A Personal Spring Break Journey

May 9, 2016
Nestor Pimienta and Gaby Chavez
HDS students Nestor Pimienta and Gaby Chavez traveled to Mexico over spring break for a study trip. / Courtesy photo

When MDiv candidate Gaby Chavez visited Mexico on a student-organized study trek, she took a brief moment to send her mother the picture she had just taken with former Mexican president Felipe Calderon.

Then she tried not to cry.

Chavez received a lengthy, pride-filled reply from her mother. To Chavez and her family, the moment was more than just a meeting or photo opportunity—it was an affirmation of the journey and sacrifices her family made for a better life.

“I realized how privileged I was in my education at HDS, that it brought me to the point that my mother, who grew up in a war-stricken El Salvador (my family escaped the Civil War), could see me having opportunities that she could have never imagined,” she said. “It was an odd moment of realization of the crazy position I was in at the time, but also the realization that this opportunity could have never happened without my parents and the sacrifices they had made for me to get to this point. My education and my accomplishments are all for them.”

Gaby Chavez and Felipe Calderon
Gaby Chavez with former Mexican president Felipe Calderon / Courtesy photo


Chavez, as well as fellow MDiv candidate Nestor Pimienta, joined with about a dozen other students from Harvard Business School, the Graduate School of Education, and the Kennedy School, on a self-funded trip to Mexico during spring break. The purpose was to get an inside look at the way the Mexican government, corporations, and other organizations really do business.

According to Pimienta, the group met with the heads of political parties, media companies, and corporations for candid conversations.

“It’s a place where there’s really no transparency,” Pimienta explained. “I wanted to understand how they negotiate. I wanted to understand how they did anything in a place where it’s so dangerous to do anything.”

For Chavez, who wants to work with immigrant communities after earning her degree, her HDS education helped her process and reflect on the meetings the group took part in while in Mexico.

“I feel like being from the Divinity School allowed me to focus on the human aspects of the different issues the people we met with faced and trying to understand what motivates and inspires people,” she said.

Like Chavez, the trip also had personal significance for Pimienta.

Pimienta’s parents left Mexico and moved to the United States to start a new home about a year before he was born.

Nestor Pimienta and Mexican congress
Nestor Pimienta meeting with members of the Mexican congress. / Courtesy photo


“I don’t think I envisioned—or I don’t think my parents envisioned—that I would go back to Mexico and meet with the heads of all these political parties, and senators, and congress members. It was important for me, and for my parents, that I could tell them I appreciate their sacrifices. They left their home for me, and this is a testament to their sacrifice that I’m here at Divinity School and doing this,” he said.

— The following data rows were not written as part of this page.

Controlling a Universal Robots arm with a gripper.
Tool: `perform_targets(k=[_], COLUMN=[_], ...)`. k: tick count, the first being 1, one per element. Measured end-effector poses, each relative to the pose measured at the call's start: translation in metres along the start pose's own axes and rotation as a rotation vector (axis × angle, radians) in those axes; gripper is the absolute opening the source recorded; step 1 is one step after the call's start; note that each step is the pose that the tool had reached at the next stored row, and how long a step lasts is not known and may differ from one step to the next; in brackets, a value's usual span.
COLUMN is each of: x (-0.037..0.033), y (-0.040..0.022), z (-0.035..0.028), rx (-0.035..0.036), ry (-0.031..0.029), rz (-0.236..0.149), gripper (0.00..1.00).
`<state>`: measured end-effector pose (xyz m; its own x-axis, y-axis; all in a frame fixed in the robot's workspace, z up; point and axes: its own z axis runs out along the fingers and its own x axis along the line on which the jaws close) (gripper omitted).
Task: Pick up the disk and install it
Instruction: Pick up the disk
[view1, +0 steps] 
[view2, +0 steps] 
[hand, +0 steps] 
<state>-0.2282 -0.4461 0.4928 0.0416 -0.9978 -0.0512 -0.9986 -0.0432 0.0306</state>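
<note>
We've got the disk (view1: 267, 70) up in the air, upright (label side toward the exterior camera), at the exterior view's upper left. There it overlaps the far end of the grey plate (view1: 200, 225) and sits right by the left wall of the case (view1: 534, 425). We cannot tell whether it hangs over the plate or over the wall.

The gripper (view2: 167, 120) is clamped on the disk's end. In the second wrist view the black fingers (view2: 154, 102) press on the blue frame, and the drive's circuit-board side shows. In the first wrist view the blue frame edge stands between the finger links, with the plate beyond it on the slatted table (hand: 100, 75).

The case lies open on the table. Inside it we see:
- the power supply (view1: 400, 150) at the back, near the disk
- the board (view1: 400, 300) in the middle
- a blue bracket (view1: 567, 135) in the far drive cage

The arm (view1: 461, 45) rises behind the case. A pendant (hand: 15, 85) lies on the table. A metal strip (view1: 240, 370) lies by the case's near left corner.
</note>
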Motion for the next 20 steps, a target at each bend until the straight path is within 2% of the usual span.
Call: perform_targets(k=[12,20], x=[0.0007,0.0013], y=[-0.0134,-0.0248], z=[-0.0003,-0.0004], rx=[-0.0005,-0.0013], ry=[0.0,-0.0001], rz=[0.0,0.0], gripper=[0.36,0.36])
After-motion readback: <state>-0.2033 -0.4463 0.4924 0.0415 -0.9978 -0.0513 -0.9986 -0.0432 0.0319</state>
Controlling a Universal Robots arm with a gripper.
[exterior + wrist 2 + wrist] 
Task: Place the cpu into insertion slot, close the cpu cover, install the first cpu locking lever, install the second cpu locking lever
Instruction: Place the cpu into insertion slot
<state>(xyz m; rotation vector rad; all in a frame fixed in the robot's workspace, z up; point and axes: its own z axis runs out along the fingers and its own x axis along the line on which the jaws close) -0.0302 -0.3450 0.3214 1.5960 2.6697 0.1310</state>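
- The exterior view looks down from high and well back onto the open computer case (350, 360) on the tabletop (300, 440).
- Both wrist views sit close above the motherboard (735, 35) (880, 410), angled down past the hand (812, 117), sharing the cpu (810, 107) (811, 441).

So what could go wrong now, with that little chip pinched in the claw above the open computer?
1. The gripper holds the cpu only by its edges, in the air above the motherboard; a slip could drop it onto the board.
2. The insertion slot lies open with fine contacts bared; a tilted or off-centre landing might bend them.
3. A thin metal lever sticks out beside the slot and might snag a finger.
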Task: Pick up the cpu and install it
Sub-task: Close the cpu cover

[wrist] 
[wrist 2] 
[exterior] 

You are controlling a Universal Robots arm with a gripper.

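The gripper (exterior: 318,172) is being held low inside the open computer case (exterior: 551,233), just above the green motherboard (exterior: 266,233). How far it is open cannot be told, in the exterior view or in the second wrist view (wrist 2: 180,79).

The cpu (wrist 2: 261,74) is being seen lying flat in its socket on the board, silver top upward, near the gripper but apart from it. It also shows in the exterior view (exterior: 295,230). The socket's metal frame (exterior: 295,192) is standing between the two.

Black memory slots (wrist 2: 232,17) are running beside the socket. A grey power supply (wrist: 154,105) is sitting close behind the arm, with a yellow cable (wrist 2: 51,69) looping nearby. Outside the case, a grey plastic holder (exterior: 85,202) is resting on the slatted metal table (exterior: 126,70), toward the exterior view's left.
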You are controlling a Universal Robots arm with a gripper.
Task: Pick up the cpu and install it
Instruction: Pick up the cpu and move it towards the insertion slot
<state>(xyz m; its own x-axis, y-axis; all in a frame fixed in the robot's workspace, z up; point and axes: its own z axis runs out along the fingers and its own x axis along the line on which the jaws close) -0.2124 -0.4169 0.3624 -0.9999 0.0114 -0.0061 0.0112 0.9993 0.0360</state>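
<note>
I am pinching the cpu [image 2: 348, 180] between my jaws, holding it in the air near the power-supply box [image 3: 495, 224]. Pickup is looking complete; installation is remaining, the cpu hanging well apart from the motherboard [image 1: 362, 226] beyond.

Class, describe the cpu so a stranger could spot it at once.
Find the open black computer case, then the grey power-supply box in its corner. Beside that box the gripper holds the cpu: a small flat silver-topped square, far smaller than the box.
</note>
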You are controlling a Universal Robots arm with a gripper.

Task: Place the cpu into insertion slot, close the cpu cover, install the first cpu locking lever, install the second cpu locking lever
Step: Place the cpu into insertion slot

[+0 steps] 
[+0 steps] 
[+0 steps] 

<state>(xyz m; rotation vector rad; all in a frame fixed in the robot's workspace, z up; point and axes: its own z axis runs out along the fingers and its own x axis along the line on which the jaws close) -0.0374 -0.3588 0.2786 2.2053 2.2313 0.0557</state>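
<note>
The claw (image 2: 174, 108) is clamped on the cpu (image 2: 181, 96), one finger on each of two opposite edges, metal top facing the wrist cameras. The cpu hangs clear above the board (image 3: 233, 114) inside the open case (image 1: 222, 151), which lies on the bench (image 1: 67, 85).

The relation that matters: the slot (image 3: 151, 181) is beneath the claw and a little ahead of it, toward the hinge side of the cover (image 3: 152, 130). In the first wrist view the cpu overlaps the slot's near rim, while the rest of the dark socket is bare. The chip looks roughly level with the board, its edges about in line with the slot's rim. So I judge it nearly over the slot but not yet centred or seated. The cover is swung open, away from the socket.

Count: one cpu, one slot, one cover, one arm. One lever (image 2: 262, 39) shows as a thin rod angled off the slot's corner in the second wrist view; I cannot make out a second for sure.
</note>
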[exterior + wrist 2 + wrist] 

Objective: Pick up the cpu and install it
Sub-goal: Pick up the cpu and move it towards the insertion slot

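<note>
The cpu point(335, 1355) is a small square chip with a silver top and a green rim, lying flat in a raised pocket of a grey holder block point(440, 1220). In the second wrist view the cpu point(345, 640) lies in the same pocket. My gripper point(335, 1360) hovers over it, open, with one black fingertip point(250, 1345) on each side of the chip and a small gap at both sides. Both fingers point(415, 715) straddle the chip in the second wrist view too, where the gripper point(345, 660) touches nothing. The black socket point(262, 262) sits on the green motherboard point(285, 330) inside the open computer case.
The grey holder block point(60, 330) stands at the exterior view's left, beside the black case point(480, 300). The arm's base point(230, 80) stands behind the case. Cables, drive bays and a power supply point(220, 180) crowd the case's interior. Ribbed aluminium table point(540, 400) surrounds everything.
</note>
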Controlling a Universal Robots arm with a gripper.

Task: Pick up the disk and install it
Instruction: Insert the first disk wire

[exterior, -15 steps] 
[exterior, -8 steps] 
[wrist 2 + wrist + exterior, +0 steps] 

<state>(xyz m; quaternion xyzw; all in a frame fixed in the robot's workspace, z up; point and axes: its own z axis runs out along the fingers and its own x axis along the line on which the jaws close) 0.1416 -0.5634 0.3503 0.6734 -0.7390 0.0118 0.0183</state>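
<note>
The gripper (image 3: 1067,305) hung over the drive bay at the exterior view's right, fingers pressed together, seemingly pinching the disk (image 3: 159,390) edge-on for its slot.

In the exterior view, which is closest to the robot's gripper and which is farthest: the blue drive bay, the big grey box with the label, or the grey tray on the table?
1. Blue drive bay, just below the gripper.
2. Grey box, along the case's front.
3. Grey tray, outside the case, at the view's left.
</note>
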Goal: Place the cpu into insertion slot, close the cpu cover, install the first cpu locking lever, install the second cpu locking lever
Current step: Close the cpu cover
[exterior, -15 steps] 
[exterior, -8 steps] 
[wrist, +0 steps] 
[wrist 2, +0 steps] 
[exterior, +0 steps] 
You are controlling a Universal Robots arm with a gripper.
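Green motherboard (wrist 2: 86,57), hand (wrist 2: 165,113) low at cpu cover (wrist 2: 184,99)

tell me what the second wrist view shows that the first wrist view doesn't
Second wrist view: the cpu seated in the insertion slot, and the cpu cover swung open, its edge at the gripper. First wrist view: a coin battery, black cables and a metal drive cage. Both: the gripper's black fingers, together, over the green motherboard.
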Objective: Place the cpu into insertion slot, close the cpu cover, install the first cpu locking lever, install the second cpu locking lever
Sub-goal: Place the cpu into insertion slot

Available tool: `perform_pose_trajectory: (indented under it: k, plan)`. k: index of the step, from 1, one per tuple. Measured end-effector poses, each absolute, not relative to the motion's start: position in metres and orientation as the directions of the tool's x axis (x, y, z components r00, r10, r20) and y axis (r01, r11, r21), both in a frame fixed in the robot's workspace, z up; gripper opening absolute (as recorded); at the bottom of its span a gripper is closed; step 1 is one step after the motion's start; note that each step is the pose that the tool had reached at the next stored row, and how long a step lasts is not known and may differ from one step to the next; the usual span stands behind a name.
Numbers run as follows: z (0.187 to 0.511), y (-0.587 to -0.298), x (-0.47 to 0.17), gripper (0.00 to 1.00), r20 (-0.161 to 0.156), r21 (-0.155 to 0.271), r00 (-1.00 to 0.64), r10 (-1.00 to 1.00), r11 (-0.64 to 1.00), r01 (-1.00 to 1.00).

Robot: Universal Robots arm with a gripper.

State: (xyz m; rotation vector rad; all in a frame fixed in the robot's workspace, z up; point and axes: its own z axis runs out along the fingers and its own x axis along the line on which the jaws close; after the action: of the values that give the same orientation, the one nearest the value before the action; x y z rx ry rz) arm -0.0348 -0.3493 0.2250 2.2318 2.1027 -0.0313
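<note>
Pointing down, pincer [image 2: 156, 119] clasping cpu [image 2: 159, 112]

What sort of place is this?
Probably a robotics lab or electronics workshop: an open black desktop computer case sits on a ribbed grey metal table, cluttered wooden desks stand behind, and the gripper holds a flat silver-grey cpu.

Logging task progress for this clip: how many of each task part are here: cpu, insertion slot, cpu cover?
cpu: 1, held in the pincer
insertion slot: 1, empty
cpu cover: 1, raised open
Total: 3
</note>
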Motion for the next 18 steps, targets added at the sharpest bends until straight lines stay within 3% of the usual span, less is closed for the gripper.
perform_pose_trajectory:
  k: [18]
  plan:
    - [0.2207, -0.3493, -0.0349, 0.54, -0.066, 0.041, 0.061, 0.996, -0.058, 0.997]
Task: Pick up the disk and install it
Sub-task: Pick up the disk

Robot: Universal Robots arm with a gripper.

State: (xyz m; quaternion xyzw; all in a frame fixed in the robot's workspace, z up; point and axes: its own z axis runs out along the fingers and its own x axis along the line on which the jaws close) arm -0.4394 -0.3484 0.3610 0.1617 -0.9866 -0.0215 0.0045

He recalled telling his parents about a certificate of recognition he received from the Mexican government while on the trip. It was particularly significant because the Mexican congressman who presented him the honor was from the same state his parents had left years earlier.

“I told my mom and dad. They were happy for me. I think my mom cried,” he said. “It was almost like everything came full circle.”